IDK about 7 vs 10 per se, but I’m an advocate of being able to set any start day and number of days for the work/rest cycle. A 7 day week is cultural, not physiological.
Joe Friel touches on this in hid book ‘Fast after Fifty’ although he uses nine days as an alternative. It goes something like this.
Mon VO2
Tues Easy/Recovery
Wed Strength
Thur Sweetspot/Threshold
Fri Easy/Recovery
Sat Strength or Recovery
Sun Endurance (Long ride)
Mon Easy/Recovery
Tuesday Easy/Recovery
Then you’d start again with VO2 on the Wednesday, only problem with this for a lot of people would be fitting the long endurance ride in if it falls on a workday. It is something that is a frustration as trying to cram two interval sessions and endurance rides plus strength training into a ‘normal’ seven day week is a bit much, I’ve often wondered about trying something like this as I think the extra recovery would mean I could work harder on interval and strength days. Might experiment over winter with it.

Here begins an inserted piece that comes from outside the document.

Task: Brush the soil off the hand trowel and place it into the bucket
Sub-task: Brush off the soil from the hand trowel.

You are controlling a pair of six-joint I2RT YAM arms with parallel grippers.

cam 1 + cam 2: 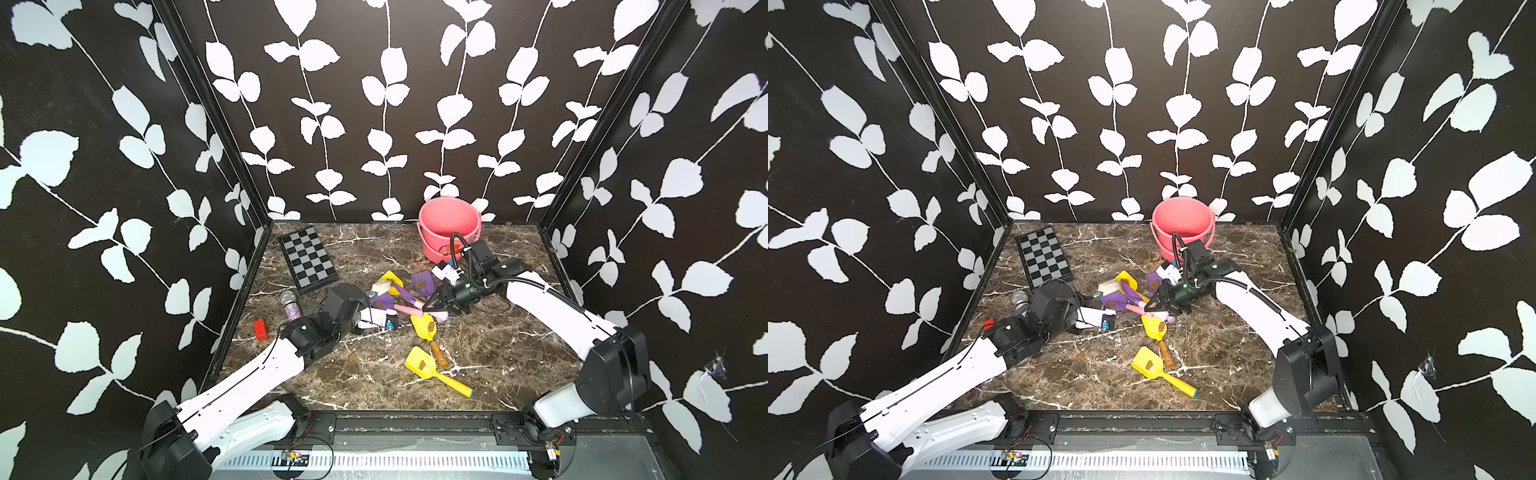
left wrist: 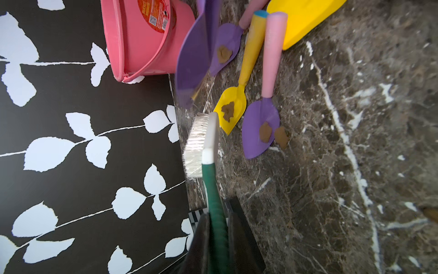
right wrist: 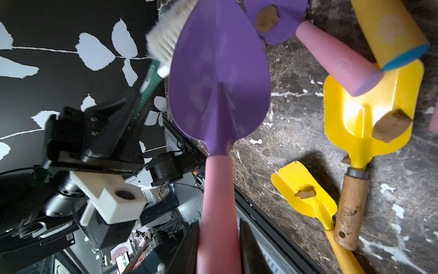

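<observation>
Right wrist view shows us the right claw (image 3: pixel 220 242) clamped on the pink handle of the purple trowel (image 3: pixel 218 71), blade clean, over the middle of the bench (image 1: pixel 498 353). Our left claw (image 2: pixel 216 237) grips the brush (image 2: pixel 196 144) by its green handle, bristles beside that blade. We see the bucket (image 1: pixel 434 245) at the bench's far edge and soil (image 3: pixel 266 19) on other trowels.

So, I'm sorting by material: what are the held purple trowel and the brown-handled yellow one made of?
Purple trowel: smooth satin blade, painted metal or plastic; matte pink grip, likely rubber. Yellow trowel: glossy blade with glare, probably painted metal; scuffed brown handle with grain, wood.
</observation>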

It just means more endurance and recovery between hard sessions. 2 hard days out of ten with all the other days being endurance, rest or recovery days.
For example, I could never get on well with a Tues/Thurs interval schedule because there isn’t enough recovery time between Tues/Thurs.
Another example is the Cyril Guimard designed training plan in Lemond’s book. It’s a decreasing intensity program:
sprints
threshold
endurance
rest
repeat
If you repeat those blocks, it’s an 8 day “week”. If you need an extra rest day, you just insert it and then it’s a 9 day “week”. A pro with 2-3 months until racing starts can do block after block of that kind of training regardless of the day of the week. This doesn’t work for most weekend warriors with day jobs and schedules.
Another example is Seiler’s 80/20. That is 2 hard sessions out of every 10 sessions. For a cyclist, it’s kind of an odd puzzle since interval day of the week is going to be random and not coincide with work schedules or weekends. Runners do lots of double days (shorter sessions twice a day) so 2 out of ten may work perfectly for them within a week period or it may not.
The only point is that 7 days is an artificial construct just as 10 days would be. One could also meter out the intense days organically based on feel or recovery scores or HRV or whatever metric works for the athlete.